High CPU Usage on a few data nodes / Hotspotting of data

Any update on this? Did it give the expected results?

How did you go about verifying it?

If I was doing this I would consider creating a query that retreives a set of documents that are expected to have a high update frequency and periodically, e.g. every N minutes, run this through a script using cron. The script would run the query with a fixed sort order (to ensure same set of documents are retrieved if possible) while returning document _id and _version. It would store this on disk so version numbers for the documents can be compared between invokations and whenever if finds that the version number has increased by more than 2*N compared to the previous invokation it would report this in a log file.

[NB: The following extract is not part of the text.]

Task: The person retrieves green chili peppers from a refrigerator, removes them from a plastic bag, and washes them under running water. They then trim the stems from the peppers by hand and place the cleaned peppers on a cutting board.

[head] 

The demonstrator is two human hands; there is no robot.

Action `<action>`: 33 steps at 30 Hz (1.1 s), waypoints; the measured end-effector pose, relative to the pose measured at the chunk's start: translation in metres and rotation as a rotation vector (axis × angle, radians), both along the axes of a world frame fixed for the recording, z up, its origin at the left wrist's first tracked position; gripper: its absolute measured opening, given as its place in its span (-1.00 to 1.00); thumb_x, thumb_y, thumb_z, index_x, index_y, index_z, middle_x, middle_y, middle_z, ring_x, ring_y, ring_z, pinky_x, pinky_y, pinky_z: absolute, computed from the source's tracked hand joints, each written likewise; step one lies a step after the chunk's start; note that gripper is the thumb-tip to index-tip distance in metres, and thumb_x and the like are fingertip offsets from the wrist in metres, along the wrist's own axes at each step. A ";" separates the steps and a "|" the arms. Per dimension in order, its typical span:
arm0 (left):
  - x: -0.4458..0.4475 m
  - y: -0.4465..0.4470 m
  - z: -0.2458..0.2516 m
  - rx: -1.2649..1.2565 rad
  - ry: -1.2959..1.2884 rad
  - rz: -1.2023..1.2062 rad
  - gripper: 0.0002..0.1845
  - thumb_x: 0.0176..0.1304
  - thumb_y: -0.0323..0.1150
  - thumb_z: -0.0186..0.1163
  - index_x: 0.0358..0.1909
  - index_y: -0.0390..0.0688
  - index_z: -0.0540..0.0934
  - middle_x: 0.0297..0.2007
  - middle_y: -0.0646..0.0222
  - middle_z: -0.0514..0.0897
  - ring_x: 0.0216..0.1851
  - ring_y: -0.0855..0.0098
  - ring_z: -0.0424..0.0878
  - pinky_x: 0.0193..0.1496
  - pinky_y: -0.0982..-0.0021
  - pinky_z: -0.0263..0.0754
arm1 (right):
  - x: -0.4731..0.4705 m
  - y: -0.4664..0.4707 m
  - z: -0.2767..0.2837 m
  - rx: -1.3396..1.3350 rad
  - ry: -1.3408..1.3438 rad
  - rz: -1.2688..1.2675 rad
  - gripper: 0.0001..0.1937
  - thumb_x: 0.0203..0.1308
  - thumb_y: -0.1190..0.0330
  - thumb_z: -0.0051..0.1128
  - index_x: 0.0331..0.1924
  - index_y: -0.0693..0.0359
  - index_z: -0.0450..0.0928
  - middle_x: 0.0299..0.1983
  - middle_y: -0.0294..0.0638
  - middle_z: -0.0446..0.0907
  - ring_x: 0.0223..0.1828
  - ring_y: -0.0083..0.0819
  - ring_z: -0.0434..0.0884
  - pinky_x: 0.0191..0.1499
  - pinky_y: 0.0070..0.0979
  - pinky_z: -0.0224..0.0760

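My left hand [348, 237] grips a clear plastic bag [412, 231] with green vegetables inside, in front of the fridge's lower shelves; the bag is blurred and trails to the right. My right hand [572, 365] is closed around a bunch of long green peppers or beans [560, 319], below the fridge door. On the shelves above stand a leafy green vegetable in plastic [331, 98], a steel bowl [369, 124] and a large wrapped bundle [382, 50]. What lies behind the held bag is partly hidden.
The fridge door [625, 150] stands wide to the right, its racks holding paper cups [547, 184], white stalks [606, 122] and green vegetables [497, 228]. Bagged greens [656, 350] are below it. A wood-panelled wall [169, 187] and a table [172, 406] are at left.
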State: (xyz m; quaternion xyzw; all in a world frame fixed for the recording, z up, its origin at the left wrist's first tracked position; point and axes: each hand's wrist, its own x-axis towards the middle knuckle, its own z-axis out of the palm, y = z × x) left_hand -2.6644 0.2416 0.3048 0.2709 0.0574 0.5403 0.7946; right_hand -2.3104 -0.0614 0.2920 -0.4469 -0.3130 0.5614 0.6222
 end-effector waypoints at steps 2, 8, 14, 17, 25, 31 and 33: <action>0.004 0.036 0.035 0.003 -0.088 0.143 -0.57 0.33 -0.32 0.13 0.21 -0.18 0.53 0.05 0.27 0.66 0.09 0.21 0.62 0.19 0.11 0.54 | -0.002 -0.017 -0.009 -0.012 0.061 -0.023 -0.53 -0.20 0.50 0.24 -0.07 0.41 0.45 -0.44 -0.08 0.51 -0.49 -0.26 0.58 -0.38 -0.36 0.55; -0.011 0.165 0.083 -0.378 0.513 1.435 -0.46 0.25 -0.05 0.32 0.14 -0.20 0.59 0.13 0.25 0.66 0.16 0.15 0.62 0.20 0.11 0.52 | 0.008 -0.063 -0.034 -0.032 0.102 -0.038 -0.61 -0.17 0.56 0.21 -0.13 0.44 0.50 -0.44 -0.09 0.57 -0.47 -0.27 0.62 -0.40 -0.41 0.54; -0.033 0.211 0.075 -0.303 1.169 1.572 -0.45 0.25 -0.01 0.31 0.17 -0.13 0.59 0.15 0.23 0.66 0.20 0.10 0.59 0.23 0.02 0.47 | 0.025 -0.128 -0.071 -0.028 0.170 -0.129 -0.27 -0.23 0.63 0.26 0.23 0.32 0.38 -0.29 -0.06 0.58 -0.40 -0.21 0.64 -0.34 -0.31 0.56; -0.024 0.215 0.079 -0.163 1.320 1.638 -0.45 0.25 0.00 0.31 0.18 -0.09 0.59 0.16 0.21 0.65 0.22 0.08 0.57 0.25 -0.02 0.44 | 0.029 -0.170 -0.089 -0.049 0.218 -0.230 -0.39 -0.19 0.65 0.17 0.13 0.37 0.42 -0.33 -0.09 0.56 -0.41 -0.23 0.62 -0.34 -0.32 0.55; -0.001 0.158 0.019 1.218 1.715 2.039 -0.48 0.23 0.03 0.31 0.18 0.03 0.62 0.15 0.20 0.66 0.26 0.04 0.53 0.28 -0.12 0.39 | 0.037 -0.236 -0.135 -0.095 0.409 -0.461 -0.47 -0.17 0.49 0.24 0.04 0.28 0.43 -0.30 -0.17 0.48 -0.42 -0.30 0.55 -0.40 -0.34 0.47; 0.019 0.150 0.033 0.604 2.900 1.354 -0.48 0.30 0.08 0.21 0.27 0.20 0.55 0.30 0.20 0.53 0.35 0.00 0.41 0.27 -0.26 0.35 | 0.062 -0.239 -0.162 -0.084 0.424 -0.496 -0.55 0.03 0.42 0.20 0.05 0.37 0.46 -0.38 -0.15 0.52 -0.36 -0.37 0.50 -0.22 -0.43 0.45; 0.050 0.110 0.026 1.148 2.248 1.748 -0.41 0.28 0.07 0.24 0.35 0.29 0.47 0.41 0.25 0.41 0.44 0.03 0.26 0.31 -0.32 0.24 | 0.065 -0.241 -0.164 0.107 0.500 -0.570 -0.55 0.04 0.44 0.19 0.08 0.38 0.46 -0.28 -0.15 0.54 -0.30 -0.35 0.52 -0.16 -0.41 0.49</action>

Hey guys, we carried out 1 more experiment…we installed XFS filesystem on one of the machines and ext4 on the other and the results were almost identical except the “search latency” occurring during the writes. Here, the XFS filesystem is having nearly 0.5ms latency as compared to 5ms latency in the ext4 cluster (roughly 10 times better it seems).

Any thoughts?

I’ve also collected the Iostat and sar command outputs for all these stress testing if you wish to deep dive :smiley: .

On one of the production nodes, or one of the 2 test systems?

It is an interesting find, tho I'm a bit surprised by a 10x difference. Check mount options on both. If you are just comparing with synthetic load on test systems then ... better to test on real load.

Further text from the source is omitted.